Residential projects range from traditional to contemporary, mountain homes to urban lofts, and the careful restoration of some of the area’s historic residences. Dealing with sloping terrain is common in the region; “There are no flat lots left in Seattle, so we work with many challenging sites,” Canatsey says.

The firm’s commercial portfolio is similarly diverse: New Balance retains the company to design its Olympic Games hospitality clubs, including a dramatic, contemporary building for the 2008 venue in Beijing. Closer to home, the firm designed a special-needs residence near Tacoma, Washington, for five young men in wheelchairs. The architects collaborated extensively with both the clients and their caregivers, resulting in numerous design details that increased mobility and access.
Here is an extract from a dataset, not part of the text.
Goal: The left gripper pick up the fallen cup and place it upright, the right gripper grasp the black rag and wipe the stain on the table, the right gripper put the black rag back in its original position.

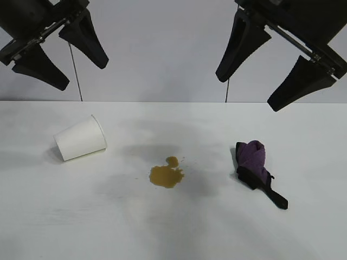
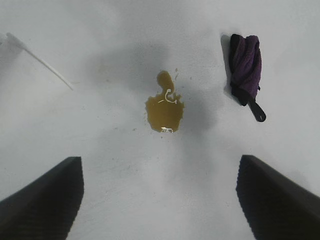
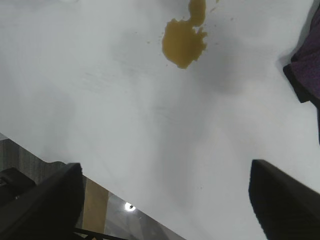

Clearly, fostering such in-depth communication enables Canatsey to continue developing uniquely creative solutions, informed by the very people who ultimately benefit from his firm’s thoughtful designs.

A 1950s two-level Pacific Northwest style home was completely renovated in keeping with the original style, with spaces rearranged to maximize views of Mt. Rainier and Lake Washington.

The firm teamed up with Heckler Associates and Susan Stern Smith Interior Design to create a contemporary look and feel for the New Balance hospitality club in Beijing for the 2008 Olympics.